Crítica:
O Falcão de Malta
Dashiell Hammett
O regresso de um clássico superior deve ser sempre motivo de celebração entusiástica. O Falcão de Malta, uma das obras-primas de Dashiell Hammett, está agora de novo nas livrarias portuguesas, com a chancela O Quinto Selo, décadas depois da Livros do Brasil o ter editado, na icónica colecção Vampiro. Aquando da publicação da obra, em 1930, Hammett era apenas mais um escritor a soldo da revista pulp Black Mask, que publicava histórias negras de crime, violência e sexo. O estilo hardboiled, que ainda hoje define um género de literatura, não era considerado, e as narrativas pareciam estar limitadas ao submundo que exploravam. No entanto, Hammett, e Sam Spade, o detective da história, vieram alterar as coordenadas. Veterano da guerra, ex-investigador e membro do partido comunista americano, Hammett apropriou-se de um modo instrumental do estilo hardboiled, usando-o para retratar, num modo seco e directo que fez escola até hoje, a sociedade americana, cenário privilegiado do mundo capitalista. O que interessava ao escritor era o confronto entre o Poder e a corrupção e o sentido de justiça do indivíduo solitário, que apesar disso não abandona a luta por um mundo melhor, ou, pelo menos, onde as desigualdades e o crime dos poderosos podem ser travados.
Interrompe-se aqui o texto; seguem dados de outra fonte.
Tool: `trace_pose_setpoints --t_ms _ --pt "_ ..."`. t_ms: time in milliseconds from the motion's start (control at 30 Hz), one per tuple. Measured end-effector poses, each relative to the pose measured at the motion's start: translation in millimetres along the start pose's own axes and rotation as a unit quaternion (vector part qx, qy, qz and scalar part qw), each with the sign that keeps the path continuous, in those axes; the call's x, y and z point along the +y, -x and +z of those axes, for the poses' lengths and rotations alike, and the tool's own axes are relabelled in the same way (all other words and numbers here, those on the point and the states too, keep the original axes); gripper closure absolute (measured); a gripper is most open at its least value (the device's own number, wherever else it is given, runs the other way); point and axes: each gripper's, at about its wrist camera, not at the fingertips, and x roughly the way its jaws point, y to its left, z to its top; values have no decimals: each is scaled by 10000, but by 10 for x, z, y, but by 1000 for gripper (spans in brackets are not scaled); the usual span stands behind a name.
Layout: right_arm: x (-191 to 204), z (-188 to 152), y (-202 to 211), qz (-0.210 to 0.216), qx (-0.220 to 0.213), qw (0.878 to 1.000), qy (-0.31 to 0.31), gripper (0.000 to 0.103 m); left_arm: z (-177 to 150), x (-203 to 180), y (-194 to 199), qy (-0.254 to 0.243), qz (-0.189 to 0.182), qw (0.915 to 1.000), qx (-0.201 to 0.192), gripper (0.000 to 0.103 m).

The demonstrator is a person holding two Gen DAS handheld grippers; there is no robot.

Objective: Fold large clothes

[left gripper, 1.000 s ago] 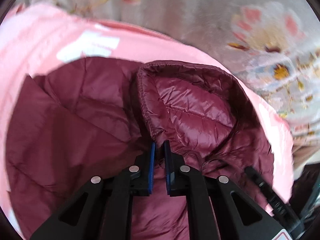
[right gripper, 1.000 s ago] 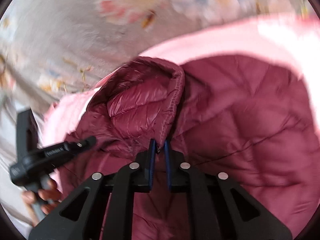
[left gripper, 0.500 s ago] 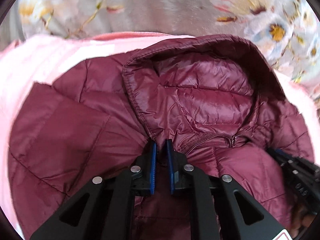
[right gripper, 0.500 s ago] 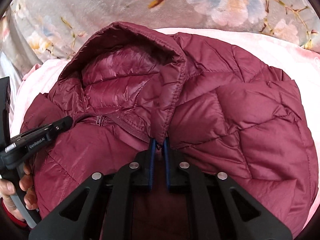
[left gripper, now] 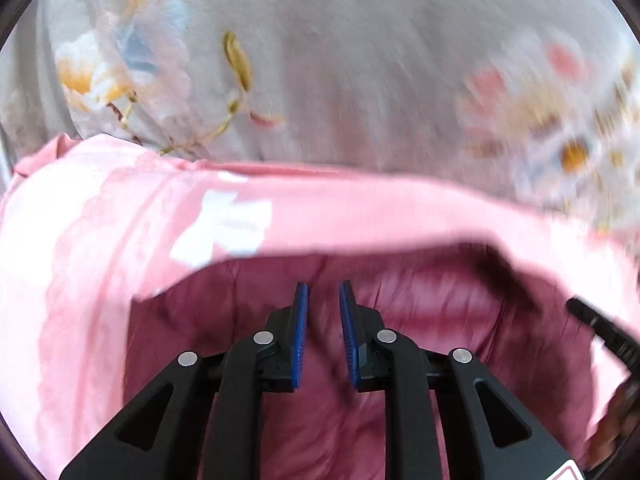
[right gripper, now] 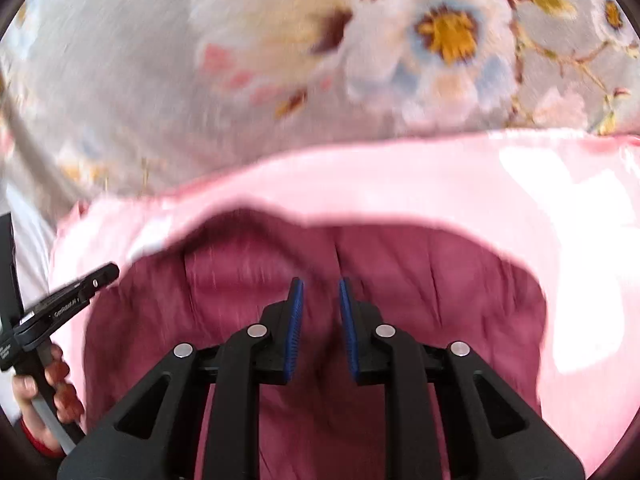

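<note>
Left wrist view: left gripper (left gripper: 323,334) has just been opening; the blue pads (left gripper: 301,336) stand apart with nothing pinched between them, only the maroon puffer jacket (left gripper: 420,320) lying below the gap. The jacket rests on a pink sheet (left gripper: 360,216), which in turn lies over a grey floral blanket (left gripper: 320,60) — likely spread so the garment has a flat place to be folded on. At the right edge the tip of the other tool (left gripper: 600,328) shows, blurred. Right wrist view: right gripper (right gripper: 320,330) has likewise just been opening, jaws parted and empty, the jacket (right gripper: 420,280) beneath and ahead of them. The left gripper (right gripper: 76,292) appears at far left beside the jacket's edge, with the person's hand (right gripper: 48,396) wrapped round its handle. Both views are motion-blurred, so quilting and hood cannot be made out. Judgement: both tools have released the fabric — a fold looks just laid down, next grasp points not yet chosen.
</note>
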Motion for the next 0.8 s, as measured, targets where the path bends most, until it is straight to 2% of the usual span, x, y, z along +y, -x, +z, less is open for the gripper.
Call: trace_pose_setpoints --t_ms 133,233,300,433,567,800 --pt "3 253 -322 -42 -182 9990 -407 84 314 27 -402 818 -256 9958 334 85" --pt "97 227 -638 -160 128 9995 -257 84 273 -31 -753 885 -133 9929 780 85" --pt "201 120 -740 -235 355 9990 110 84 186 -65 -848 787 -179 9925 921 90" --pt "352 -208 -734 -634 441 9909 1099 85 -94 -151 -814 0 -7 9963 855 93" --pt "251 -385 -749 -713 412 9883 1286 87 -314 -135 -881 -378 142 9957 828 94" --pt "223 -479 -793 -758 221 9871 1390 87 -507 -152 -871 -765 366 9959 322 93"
Spade é o modelo desta luta: aparentemente cínico e amoral, é na verdade uma espécie de justiceiro por conta própria, capaz de resistir a todos os poderes instalados, a começar pela polícia, e de lutar por uma causa que não é capaz de partilhar mas na qual acredita por instinto. É neste contexto que Spade circula, entre uma mulher fatal, Brigid O'Shaughnessy, um ladrão que dá pelo nome de Joel Cairo, Gutman, arquétipo da ganância e da falta de ética, e uma estátua de um falcão. O Falcão de Malta iria transformar-se rapidamente na referência de muitos escritores, a começar por Chandler, e, muitos anos depois, a ser exemplo fundamental da grande novela americana.